Department of Internal Medicine and Liver Research Institute, Seoul National University College of Medicine, Seoul, Korea.
Department of Pathology, Seoul National University College of Medicine, Seoul, Korea.
Gut Liver. 2018 Sep 15;12(5):523-529. doi: 10.5009/gnl18006.
BACKGROUND/AIMS: Although forceps biopsy is performed for suspicious gastric tumors during endoscopy, it is difficult to determine treatment strategies for atypical gastric glands due to uncertainty of the diagnosis. The aim of this study was to investigate clinical implications and risk factors for predicting malignancy in atypical gastric glands during forceps biopsy.

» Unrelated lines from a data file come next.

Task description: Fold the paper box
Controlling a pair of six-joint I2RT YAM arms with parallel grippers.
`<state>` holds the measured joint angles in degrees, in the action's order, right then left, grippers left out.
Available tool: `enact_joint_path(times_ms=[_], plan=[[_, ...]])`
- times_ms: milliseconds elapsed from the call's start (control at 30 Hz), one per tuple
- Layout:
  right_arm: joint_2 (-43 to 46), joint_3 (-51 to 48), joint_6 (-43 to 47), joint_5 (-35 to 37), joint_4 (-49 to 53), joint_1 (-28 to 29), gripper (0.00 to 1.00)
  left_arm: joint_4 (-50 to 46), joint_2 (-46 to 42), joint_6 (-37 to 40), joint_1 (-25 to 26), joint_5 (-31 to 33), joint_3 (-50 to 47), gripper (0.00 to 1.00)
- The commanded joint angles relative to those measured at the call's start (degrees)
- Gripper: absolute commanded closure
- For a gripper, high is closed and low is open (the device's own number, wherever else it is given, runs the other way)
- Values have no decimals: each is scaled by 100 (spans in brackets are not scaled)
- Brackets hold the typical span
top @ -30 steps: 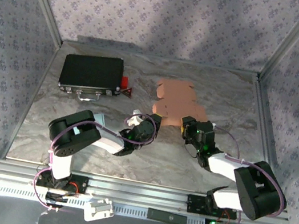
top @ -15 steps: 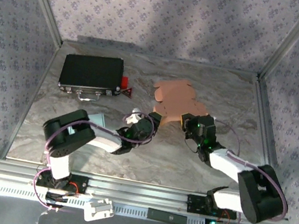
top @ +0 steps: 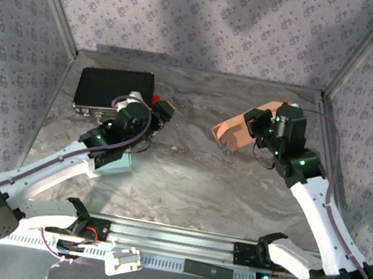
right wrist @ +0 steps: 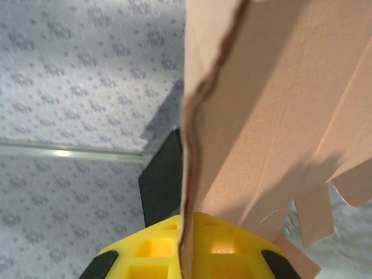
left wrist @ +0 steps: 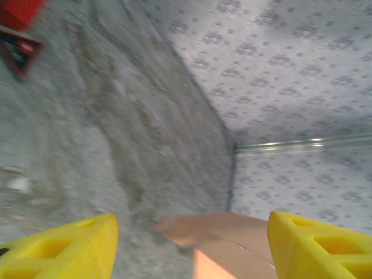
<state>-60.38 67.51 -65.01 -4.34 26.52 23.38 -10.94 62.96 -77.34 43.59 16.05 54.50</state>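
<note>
Marbled table (top: 186, 183) forms the floor of the cell, with a black case (top: 112, 90) lying at its far left. Next in size is the paper box (top: 233, 132), not yet a box but a flat pink-brown cardboard sheet with flaps. It is at the far right of the table, held tilted by its upper edge in the right claw (top: 253, 121), which is clenched on it; the right wrist view shows the sheet running edge-on between the yellow fingers (right wrist: 145, 250). Whether its lower edge touches the table I cannot tell. The left claw (top: 158, 111) sits just beside the case, well apart from the sheet, released, with nothing between its fingers. A small red piece (top: 156, 100) lies against the case. By my reading the folding has barely begun: no wall stands up. The next move likely calls for the left claw to cross to the sheet and take a free flap, with the right pinch as anchor, so a crease can be bent
</note>
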Motion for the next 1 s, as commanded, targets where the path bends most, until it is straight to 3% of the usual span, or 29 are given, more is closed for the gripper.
enact_joint_path(times_ms=[0,67,167,467,733,967], plan=[[290,940,305,7,2143,314,100,-1402,-275,702,-262,-258,-26,32],[471,941,-86,45,2237,518,100,-1513,-429,844,-416,-408,-109,33],[440,346,-929,-211,1411,650,100,-1462,-435,1025,-708,-954,-229,35],[-1871,650,-2258,-165,11,887,100,-1553,265,1782,-830,-2046,242,43],[-3270,703,-2897,-262,-1300,929,100,-1882,193,2157,-865,-1939,321,44],[-3748,629,-3013,-245,-1520,943,100,-1908,334,2781,-914,-2247,395,46]])
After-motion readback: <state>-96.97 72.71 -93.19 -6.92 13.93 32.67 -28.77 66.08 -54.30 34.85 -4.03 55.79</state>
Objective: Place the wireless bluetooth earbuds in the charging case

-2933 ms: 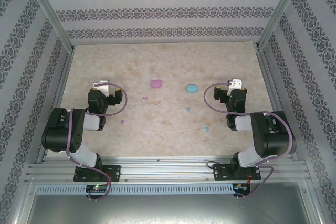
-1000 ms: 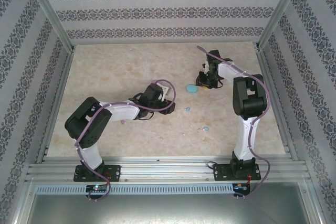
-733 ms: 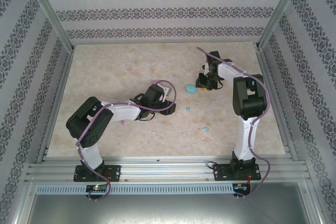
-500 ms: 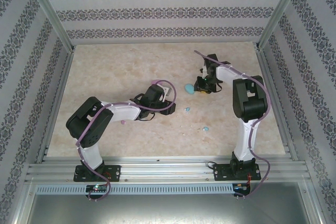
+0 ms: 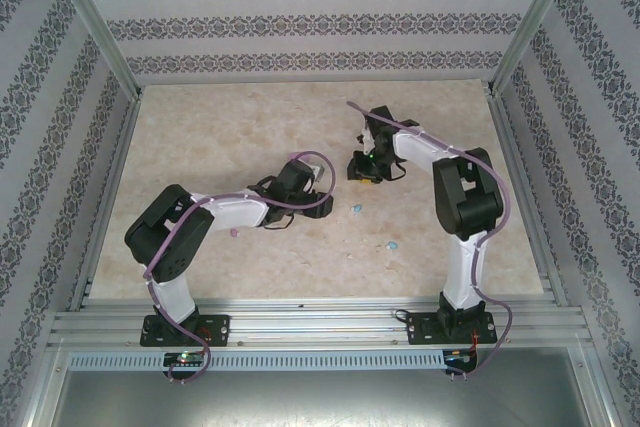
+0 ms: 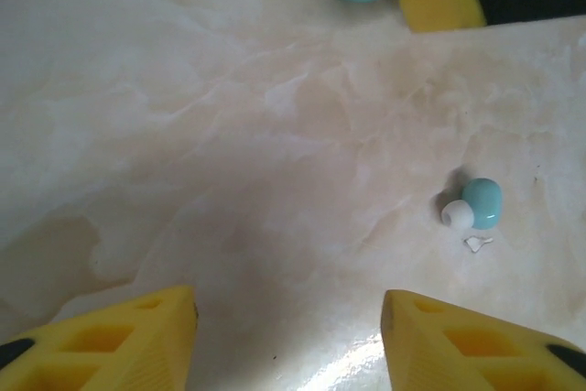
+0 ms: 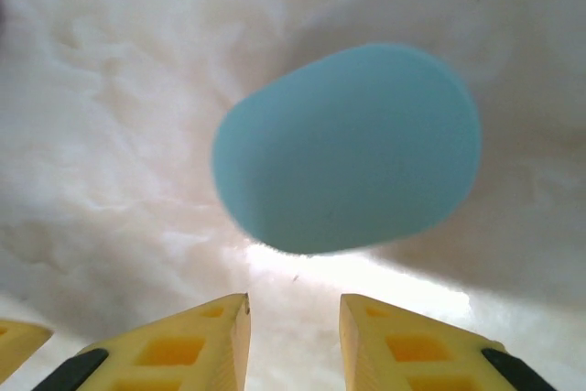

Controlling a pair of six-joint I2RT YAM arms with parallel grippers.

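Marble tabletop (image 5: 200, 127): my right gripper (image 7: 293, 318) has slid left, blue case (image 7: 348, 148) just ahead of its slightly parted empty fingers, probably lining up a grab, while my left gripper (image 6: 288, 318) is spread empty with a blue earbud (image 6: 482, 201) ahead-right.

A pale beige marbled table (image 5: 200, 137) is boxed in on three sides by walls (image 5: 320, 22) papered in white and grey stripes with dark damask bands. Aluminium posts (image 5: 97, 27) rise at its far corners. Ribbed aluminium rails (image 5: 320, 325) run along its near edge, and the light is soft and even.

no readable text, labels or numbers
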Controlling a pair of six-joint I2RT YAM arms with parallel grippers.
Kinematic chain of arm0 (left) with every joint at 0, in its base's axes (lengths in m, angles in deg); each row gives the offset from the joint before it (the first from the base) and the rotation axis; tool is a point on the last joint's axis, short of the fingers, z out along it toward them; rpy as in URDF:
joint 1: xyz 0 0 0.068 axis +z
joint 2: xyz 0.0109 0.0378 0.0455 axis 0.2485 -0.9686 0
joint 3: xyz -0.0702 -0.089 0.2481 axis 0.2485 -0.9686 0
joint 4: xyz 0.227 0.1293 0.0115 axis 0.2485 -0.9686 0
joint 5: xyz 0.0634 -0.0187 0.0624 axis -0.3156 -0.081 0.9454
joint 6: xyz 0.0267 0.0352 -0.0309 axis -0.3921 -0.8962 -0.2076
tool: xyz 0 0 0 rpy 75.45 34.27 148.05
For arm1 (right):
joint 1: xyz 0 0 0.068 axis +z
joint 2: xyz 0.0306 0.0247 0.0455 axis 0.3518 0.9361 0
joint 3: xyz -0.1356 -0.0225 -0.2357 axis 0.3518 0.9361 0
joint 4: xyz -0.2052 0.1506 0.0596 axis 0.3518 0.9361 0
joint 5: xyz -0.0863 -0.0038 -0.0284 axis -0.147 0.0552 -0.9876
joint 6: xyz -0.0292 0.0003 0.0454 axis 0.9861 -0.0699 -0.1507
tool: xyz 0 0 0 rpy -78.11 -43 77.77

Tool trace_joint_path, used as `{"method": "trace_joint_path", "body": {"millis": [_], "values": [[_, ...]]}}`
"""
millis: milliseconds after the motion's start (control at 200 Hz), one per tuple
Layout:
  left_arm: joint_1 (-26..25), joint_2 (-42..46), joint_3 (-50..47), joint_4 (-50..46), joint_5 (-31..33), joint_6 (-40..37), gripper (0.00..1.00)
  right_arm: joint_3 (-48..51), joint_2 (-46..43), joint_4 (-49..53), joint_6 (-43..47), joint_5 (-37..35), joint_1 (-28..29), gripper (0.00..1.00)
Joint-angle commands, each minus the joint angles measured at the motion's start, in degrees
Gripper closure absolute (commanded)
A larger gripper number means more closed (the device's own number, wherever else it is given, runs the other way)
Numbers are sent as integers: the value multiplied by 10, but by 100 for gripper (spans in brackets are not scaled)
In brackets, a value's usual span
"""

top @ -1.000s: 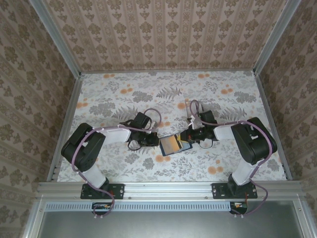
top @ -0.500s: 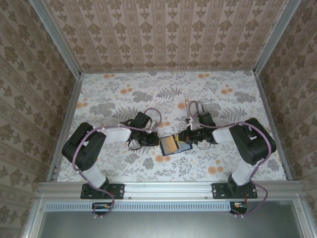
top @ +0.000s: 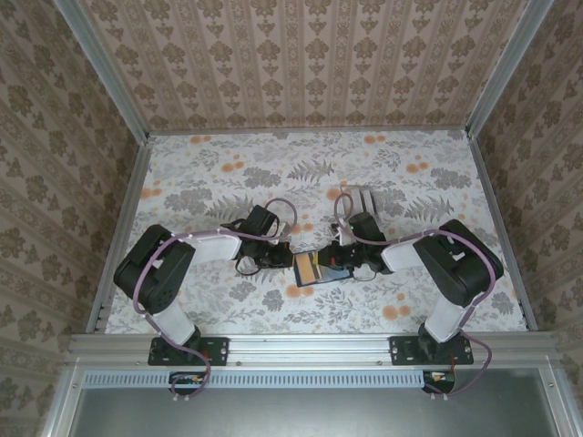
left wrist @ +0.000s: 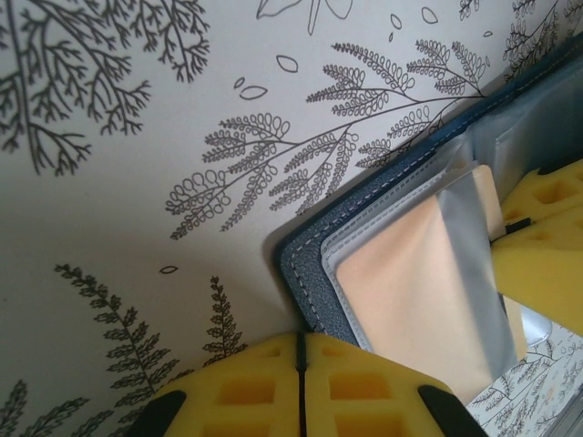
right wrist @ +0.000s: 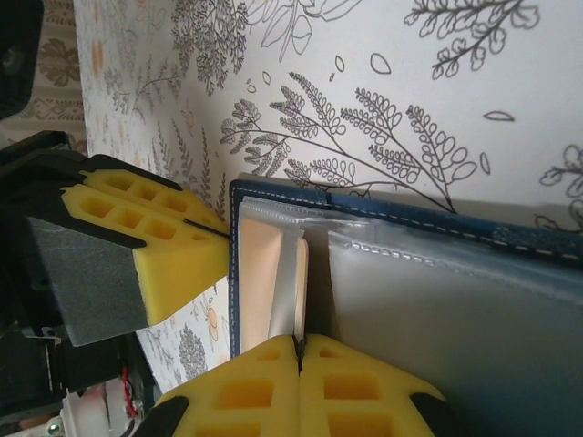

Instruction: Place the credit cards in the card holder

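Holder point(left wrist: 301, 269) lies open on the desk point(top: 228, 164), left gripper point(left wrist: 301, 341) jaws pressed together at its corner, right gripper point(right wrist: 298, 341) pinching a grey sliver point(right wrist: 287, 282), maybe a card, at the pocket, so insertion looks under way and nothing is seated yet.

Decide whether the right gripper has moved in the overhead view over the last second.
Yes. The right gripper has slid left, further over the card holder, judged against the orange flower printed on the cloth behind it.

Navy-blue card holder point(top: 314, 267), orange-tan inside; yellow foam pads point(left wrist: 264, 364); white table point(top: 228, 164) with grey ferns and orange flowers.
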Motion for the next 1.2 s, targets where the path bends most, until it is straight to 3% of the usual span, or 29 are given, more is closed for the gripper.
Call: {"method": "trace_joint_path", "body": {"millis": [0,245,790,1195], "values": [[-8,-6,-9,15,16,10,92,4,2,20,-8,-40,20,96],[-6,-1,-16,22,19,10,92,18,-44,61,-4,-83,28,86],[-6,29,-41,38,16,-4,90,-31,-217,366,118,-233,28,66],[-6,30,-39,36,17,-11,89,-35,-173,387,120,-257,29,61]]}}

We retrospectively reviewed medical records of 252 patients with a diagnosis of atypical gastric gland during forceps biopsy. Predictors of malignancy were analyzed using initial endoscopic findings and clinical data.
The final diagnosis for 252 consecutive patients was gastric cancer in 189 (75%), adenoma in 26 (10.3%), and gastritis in 37 (14.7%). In the multivariate analysis, lesion sizes of more than 10 mm (odds ratio [OR], 3.021; 95% confidence interval [CI], 1.480 to 6.165; p=0.002), depressed morphology (OR, 3.181; 95% CI, 1.579 to 6.406, p=0.001), and surface nodularity (OR, 3.432; 95% CI, 1.667 to 7.064, p=0.001) were significant risk factors for malignancy.
Further evaluation and treatment should be considered for atypical gastric gland during forceps biopsy if there is a large-sized (>10 mm) lesion, depressed morphology, or surface nodularity.
背景/目的:虽然在胃镜检查中对可疑的胃部肿瘤进行了活检,但由于诊断不确定,对于非典型胃腺,很难确定治疗策略。本研究旨在探讨活检钳取非典型胃腺时预测恶性肿瘤的临床意义和危险因素。
我们回顾性分析了 252 例经活检钳诊断为非典型胃腺的患者的病历。使用初始内镜检查结果和临床数据分析恶性肿瘤的预测因素。
252 例连续患者的最终诊断为胃癌 189 例(75%)、腺瘤 26 例(10.3%)和胃炎 37 例(14.7%)。多因素分析显示,病灶大小>10mm(比值比[OR],3.021;95%置信区间[CI],1.480 至 6.165;p=0.002)、凹陷型形态(OR,3.181;95%CI,1.579 至 6.406,p=0.001)和表面结节(OR,3.432;95%CI,1.667 至 7.064,p=0.001)是恶性肿瘤的显著危险因素。
如果活检钳取的非典型胃腺存在大病灶(>10mm)、凹陷型形态或表面结节,应考虑进一步评估和治疗。